After direct talks between Moscow and Kyiv failed to yield progress, Estonian Prime Minister Kaja Kallas said Thursday that Russian President Vladimir Putin "has gone all in" on the invasion of Ukraine.
"They want to cause as much damage as possible," Kallas told Bloomberg Television in Paris. "So, it's up to everybody to make sure that Putin doesn't win this war."
A Baltic nation that's a member of both NATO and the European Union, Estonia has been among the harshest critics of the Russian invasion.
Kallas told Bloomberg that the EU is unlikely to follow the United States' lead in blocking Russian energy imports.
"What we have to understand is that different European countries have different energy dependence," Kallas said before a two-day EU conference at Versailles, France. "One side is, 'of course we want to hurt the war machine of Putin and deprive him of his income,' but the other side is that our public has to support the decisions made as well."
The crisis in Ukraine is expected to dominate much of the discussions at the EU leaders' meeting, the Associated Press reported.
Three main topics now dictate the agenda: Ukraine's application for accelerated EU membership; how to reduce the bloc's dependency on Russian energy imports; and strengthening the region's defense capabilities.
Since the war began last month, the AP reports, the EU has displayed significant unity, as it rapidly adopted damaging sanctions that targeted Putin, Russia's financial system and its oligarchs. In a first, it also rallied to provide weapons to a country under attack.
According to the AP, the EU agreed to spend $500 million on weapons for Ukraine.
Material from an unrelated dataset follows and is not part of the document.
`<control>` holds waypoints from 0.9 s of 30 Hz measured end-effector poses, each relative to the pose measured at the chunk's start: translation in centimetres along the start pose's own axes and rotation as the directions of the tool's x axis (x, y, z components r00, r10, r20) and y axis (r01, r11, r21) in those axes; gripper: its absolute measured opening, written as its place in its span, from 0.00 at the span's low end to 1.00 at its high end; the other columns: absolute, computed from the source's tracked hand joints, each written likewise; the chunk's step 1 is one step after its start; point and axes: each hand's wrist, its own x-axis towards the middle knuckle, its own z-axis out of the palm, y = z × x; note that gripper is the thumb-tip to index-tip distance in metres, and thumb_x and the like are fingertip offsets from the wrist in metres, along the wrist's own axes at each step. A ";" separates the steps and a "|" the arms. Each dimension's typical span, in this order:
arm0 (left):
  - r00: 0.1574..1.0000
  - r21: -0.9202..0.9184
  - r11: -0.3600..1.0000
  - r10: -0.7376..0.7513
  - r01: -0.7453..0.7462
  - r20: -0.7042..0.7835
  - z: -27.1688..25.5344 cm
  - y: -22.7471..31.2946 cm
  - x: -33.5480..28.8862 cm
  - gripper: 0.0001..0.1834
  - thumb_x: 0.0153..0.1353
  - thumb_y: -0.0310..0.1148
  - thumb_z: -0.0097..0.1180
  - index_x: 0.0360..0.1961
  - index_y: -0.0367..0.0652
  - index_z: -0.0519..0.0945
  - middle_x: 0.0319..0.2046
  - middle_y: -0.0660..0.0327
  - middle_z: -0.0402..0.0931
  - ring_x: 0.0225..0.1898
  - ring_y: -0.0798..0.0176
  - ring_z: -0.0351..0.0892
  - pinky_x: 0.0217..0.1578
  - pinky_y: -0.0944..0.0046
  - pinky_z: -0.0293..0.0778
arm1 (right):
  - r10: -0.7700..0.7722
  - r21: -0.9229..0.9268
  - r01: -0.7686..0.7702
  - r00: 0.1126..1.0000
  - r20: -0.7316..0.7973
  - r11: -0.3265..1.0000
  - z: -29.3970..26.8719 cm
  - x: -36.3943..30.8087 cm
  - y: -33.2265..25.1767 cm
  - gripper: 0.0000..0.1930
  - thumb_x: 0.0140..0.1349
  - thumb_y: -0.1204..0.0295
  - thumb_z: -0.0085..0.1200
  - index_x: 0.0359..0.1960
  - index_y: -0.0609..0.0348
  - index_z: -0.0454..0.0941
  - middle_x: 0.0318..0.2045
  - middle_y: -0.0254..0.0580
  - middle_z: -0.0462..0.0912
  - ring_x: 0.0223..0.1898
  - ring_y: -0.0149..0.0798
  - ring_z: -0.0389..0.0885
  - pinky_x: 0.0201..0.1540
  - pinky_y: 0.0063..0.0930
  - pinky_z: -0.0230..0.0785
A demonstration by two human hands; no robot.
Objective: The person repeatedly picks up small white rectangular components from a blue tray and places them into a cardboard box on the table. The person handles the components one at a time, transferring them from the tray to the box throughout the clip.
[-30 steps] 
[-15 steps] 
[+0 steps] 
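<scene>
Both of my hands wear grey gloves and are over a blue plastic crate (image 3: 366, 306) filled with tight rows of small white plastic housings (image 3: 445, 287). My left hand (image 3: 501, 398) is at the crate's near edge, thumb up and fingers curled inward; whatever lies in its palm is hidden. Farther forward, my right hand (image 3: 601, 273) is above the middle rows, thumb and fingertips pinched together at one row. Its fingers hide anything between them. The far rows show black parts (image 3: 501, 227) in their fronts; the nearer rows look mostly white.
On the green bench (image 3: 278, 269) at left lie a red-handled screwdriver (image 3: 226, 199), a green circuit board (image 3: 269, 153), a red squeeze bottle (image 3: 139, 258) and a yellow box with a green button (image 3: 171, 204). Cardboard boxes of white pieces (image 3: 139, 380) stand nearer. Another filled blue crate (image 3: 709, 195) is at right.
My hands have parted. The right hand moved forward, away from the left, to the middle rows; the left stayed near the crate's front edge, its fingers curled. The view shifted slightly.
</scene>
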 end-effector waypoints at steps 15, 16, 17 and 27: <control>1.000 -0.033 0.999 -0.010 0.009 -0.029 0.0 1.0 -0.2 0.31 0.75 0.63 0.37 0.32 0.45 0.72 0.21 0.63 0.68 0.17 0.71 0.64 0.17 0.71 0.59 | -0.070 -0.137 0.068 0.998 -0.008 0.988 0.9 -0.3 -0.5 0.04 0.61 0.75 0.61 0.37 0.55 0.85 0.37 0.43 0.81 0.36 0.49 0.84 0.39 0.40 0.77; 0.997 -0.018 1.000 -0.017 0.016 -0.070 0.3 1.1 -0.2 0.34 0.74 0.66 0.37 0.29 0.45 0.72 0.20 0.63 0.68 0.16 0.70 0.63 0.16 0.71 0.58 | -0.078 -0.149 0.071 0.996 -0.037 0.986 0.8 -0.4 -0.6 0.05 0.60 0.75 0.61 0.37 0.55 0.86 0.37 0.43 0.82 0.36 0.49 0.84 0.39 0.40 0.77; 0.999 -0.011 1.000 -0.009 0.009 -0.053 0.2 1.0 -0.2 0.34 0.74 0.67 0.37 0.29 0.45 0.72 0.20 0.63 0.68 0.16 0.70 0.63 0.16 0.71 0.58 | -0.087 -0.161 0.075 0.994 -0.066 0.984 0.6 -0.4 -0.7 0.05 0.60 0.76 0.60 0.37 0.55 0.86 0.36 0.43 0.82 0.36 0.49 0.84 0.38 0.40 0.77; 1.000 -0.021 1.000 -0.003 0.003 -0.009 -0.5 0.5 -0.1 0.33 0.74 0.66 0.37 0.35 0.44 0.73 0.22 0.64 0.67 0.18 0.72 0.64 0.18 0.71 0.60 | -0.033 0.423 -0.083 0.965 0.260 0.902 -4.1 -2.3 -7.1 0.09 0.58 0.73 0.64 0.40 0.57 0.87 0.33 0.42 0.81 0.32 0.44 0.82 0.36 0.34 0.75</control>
Germany committed to raising defense spending above 2% of gross domestic product and agreed to send anti-tank and air defense missiles to Ukraine, breaking a long tradition of refusing to export weapons to conflict zones.
"In stepping up European defense, we must find a consensus within the EU, that sometimes the best way of achieving peace is the willingness to use military strength," Kallas told the AP.